Mais la mort en direct de Raphaël Graven, connu en ligne sous le nom de Jean Pormanove ou de JP, lundi 18 août, à Contes (Alpes-maritimes), après plus de douze jours de livestream sur la plateforme Kick, où les séances d’humiliation qu’il subissait étaient suivies par des dizaines de milliers d’internautes, dépasse en horreur les pires scénarios.
Elle interroge à la fois sur les mécanismes psychologiques et financiers qui peuvent rendre populaire et lucratif le spectacle du sadisme et sur les moyens de mettre fin à cette nouvelle forme d’exploitation d’êtres humains.

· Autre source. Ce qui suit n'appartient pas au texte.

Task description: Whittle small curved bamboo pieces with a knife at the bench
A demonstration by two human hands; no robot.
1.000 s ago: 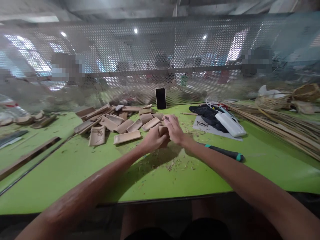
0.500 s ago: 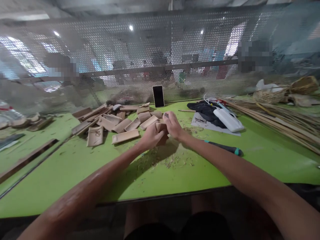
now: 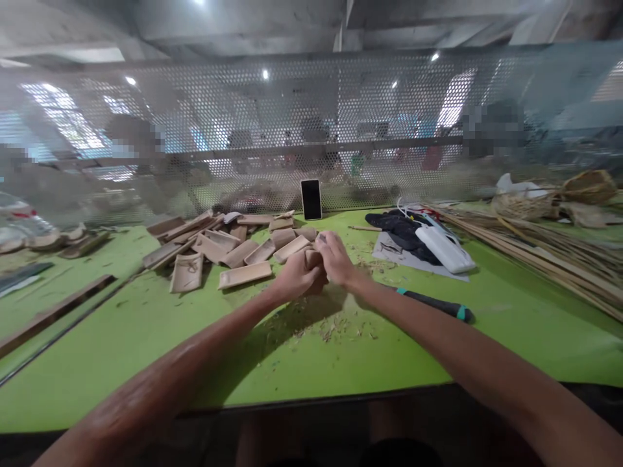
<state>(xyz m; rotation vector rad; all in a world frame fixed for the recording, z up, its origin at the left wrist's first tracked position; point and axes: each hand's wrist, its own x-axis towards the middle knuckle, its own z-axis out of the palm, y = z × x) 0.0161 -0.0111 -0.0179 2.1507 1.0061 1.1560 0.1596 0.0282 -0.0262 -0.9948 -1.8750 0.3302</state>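
Observation:
Over the green table, my left hand point(image 3: 296, 275) is closed round a short piece of split bamboo point(image 3: 313, 257), mostly covered by the fingers. My right hand point(image 3: 337, 261) presses against it from the right with curled fingers. A small greyish bit shows at the right fingertips, too small to name. Pale shavings point(image 3: 335, 326) are scattered below both hands. Just beyond and to the left lies a heap of cut bamboo pieces point(image 3: 235, 255), the closest being a long curved one point(image 3: 246, 275).
A dark tool handle with teal bands point(image 3: 438, 307) lies beside my right forearm. Behind it are a white device point(image 3: 445, 250), dark gloves point(image 3: 403, 232) and long bamboo strips point(image 3: 525, 259). A phone point(image 3: 311, 200) leans on the perforated screen point(image 3: 272, 149). Blurred people sit beyond.
The view has tilted up a little, so everything sits lower in the picture. Both hands stay together at the bamboo piece, which shows slightly less between them.

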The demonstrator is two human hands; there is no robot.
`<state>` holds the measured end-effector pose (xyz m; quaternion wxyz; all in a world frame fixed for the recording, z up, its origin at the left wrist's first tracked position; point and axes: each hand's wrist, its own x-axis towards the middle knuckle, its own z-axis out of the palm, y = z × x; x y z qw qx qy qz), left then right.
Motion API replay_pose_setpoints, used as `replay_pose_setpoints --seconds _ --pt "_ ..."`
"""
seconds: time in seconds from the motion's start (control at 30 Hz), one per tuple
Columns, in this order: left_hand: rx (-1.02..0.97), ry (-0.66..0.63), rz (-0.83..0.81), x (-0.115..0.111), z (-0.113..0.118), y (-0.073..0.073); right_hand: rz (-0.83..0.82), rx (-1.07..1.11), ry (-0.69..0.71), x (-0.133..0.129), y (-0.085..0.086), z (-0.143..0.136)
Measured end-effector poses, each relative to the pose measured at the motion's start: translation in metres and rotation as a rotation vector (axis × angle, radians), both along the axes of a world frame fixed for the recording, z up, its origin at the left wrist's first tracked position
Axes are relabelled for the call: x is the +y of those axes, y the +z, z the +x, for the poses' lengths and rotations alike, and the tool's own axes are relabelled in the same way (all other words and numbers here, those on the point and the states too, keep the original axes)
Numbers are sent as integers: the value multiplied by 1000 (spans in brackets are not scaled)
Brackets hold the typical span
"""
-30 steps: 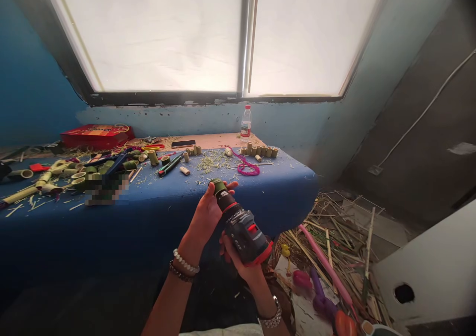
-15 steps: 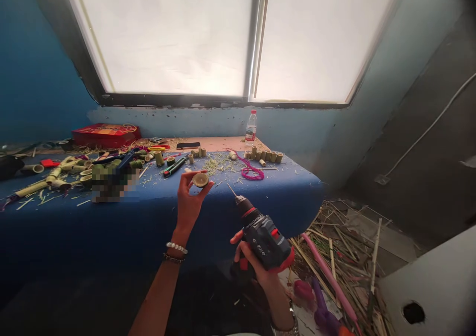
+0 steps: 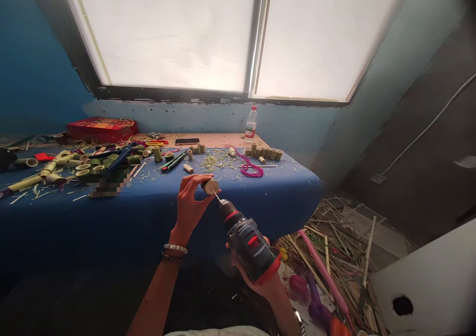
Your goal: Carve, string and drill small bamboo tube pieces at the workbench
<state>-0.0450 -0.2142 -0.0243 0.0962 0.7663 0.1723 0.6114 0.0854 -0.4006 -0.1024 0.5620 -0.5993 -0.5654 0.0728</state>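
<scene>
Between the thumb and fingers of my left hand (image 3: 191, 199) is a short round bamboo piece (image 3: 211, 187), its flat end turned toward the drill. My right hand (image 3: 256, 279) grips a cordless drill (image 3: 248, 244), dark grey with red parts. The tip of its thin bit (image 3: 215, 194) meets the flat end of the bamboo piece; how deep it sits I cannot tell. Both hands are in front of the blue-covered table (image 3: 290, 197). Much of my right hand is hidden behind the drill body.
Cut bamboo tubes (image 3: 262, 152), magenta cord (image 3: 252, 170), green-handled pliers (image 3: 173, 162) and shavings lie on the table. A water bottle (image 3: 251, 124), a phone (image 3: 187, 141) and a red box (image 3: 102, 129) are at the back. Bamboo strips (image 3: 334, 247) litter the floor at right.
The drill has moved left and its bit has come up to the bamboo piece. My left hand has shifted slightly and turned the piece's face toward the bit.
</scene>
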Motion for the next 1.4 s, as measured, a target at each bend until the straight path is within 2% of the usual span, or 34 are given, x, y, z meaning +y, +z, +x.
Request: replay_pose_setpoints --seconds 0.3,0.5,0.8,1.1,1.4 --pt "20 11 -83 0 -5 -4 -49 136 62 -2 8 -6" --pt "53 -10 -5 1 -6 -5 -55 218 65 -3 13 -10" --pt "139 15 34 2 -6 -4 -86 266 103 4 4 -7" --pt "193 -3 45 -2 -1 -2 -82 215 102 -5 -4 7" --pt "260 -39 86 -7 0 -1 -137 231 139 -4 -7 4"
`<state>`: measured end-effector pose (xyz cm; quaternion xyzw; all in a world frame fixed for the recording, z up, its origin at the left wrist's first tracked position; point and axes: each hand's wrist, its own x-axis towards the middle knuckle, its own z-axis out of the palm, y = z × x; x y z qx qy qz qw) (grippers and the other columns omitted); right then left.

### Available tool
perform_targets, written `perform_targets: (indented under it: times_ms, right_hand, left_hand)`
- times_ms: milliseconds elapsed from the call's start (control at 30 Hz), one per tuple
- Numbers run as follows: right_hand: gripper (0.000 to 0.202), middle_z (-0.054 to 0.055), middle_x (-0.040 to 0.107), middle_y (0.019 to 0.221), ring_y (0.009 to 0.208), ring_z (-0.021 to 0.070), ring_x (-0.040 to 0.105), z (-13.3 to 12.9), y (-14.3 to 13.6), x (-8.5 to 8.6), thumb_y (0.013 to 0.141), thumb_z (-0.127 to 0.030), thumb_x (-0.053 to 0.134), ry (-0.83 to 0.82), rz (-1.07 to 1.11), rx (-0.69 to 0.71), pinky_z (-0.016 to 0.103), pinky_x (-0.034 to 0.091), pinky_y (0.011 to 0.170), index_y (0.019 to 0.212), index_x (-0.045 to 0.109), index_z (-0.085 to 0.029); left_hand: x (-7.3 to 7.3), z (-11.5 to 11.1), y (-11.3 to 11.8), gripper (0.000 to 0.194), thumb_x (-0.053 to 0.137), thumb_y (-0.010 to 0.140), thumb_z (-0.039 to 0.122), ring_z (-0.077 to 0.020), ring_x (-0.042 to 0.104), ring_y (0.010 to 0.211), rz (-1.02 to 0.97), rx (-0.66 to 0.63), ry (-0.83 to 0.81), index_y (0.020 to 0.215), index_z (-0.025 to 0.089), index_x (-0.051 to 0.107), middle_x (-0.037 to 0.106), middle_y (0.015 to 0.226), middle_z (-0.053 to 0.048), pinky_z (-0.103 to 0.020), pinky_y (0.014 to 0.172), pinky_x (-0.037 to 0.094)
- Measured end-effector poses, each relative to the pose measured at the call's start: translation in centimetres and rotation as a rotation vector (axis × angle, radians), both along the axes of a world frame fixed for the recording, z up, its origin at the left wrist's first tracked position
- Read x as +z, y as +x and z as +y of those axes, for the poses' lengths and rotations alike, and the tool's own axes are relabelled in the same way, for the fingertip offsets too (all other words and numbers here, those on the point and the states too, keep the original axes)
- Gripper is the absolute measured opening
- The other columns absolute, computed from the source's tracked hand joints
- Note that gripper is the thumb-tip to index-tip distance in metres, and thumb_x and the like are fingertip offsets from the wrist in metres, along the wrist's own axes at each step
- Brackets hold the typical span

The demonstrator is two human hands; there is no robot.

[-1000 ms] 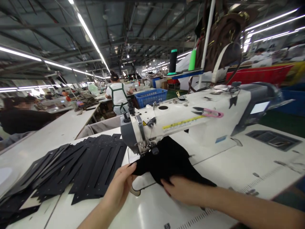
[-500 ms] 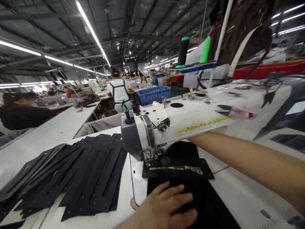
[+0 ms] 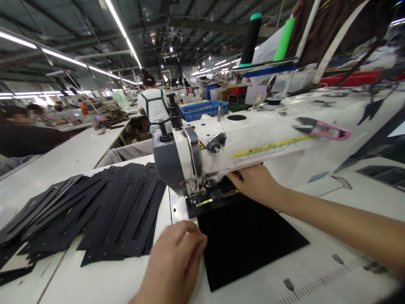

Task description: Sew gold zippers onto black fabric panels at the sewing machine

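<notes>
1 zipper at machine, sewing prob. part-done; my L hand half-curled, R hand bent, can't tell grips.

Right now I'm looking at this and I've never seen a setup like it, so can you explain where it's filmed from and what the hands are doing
The view comes from a camera on the person's head, looking forward and down. The big white machine is a sewing machine, with pink-handled snips on top. On the white table, slotted black pieces lie overlapping at left. A flat black sheet lies before the machine, a gold zip beside its far edge. The right hand reaches beneath the machine's arm by the zip; its fingertips are partly hidden. The left hand is curled beside the sheet; I can't tell whether it grips anything.
</notes>
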<state>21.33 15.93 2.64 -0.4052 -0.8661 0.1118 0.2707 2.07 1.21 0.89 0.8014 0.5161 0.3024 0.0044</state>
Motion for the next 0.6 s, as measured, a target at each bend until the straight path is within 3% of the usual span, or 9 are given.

Jean Pormanove, 46 ans, ancien militaire à la santé fragile, subissait depuis des mois moqueries, humiliations et sévices de la part de deux autres hommes lors de séances au cours desquelles les internautes multipliaient, sous le couvert de l’humour, les invectives et les défis dégradants. Les dons versés procuraient un revenu confortable au souffre-douleur, et surtout à ses bourreaux.